• [Exercise description]:
An exact copy of the data below is required; return it in full.

• [Recorded data]:
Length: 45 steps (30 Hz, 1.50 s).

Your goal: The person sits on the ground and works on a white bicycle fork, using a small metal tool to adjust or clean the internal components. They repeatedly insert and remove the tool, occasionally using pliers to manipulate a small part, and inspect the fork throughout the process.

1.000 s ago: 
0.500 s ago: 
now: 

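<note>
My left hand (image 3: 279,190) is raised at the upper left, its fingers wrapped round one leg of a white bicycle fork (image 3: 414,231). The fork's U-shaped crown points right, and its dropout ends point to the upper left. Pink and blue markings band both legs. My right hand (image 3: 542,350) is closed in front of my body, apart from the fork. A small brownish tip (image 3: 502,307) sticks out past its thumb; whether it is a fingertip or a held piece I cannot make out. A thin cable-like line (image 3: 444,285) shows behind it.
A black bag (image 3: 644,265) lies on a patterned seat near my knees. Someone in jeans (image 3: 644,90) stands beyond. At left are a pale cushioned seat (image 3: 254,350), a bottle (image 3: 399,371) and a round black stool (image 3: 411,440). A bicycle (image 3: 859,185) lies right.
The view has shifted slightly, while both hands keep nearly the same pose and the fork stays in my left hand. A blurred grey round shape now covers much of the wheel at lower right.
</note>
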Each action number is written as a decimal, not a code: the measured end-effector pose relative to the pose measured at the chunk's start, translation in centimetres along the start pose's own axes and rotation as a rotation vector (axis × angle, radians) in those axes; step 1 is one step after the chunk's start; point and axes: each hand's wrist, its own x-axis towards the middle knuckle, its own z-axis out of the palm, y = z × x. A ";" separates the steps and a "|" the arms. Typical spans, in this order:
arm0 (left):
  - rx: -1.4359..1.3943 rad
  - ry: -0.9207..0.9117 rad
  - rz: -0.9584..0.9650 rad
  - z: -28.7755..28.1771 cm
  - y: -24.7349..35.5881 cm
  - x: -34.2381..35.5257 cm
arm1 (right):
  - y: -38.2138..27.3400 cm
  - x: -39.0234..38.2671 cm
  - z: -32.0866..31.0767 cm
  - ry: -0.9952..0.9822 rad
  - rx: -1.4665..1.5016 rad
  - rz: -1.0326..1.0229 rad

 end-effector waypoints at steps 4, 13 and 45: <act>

• [Response below]:
Length: 45 steps (30 Hz, 1.50 s).

Your goal: The person sits on the ground and works on a white bicycle fork, using a small metal tool to adjust or clean the internal components. They repeatedly insert and remove the tool, occasionally using pliers to manipulate a small part, and inspect the fork throughout the process.

1.000 s ago: 
0.500 s ago: 
now: 

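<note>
My left hand (image 3: 279,190) is raised at the upper left, its fingers wrapped round one leg of a white bicycle fork (image 3: 414,231). The fork's U-shaped crown points right, and its dropout ends point to the upper left. Pink and blue markings band both legs. My right hand (image 3: 542,350) is closed in front of my body, apart from the fork. A small brownish tip (image 3: 502,307) sticks out past its thumb; whether it is a fingertip or a held piece I cannot make out. A thin cable-like line (image 3: 444,285) shows behind it.
A black bag (image 3: 644,265) lies on a patterned seat near my knees. Someone in jeans (image 3: 644,90) stands beyond. At left are a pale cushioned seat (image 3: 254,350), a bottle (image 3: 399,371) and a round black stool (image 3: 411,440). A bicycle (image 3: 859,185) lies right.
The view has shifted slightly, while both hands keep nearly the same pose and the fork stays in my left hand. A blurred grey round shape now covers much of the wheel at lower right.
</note>
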Each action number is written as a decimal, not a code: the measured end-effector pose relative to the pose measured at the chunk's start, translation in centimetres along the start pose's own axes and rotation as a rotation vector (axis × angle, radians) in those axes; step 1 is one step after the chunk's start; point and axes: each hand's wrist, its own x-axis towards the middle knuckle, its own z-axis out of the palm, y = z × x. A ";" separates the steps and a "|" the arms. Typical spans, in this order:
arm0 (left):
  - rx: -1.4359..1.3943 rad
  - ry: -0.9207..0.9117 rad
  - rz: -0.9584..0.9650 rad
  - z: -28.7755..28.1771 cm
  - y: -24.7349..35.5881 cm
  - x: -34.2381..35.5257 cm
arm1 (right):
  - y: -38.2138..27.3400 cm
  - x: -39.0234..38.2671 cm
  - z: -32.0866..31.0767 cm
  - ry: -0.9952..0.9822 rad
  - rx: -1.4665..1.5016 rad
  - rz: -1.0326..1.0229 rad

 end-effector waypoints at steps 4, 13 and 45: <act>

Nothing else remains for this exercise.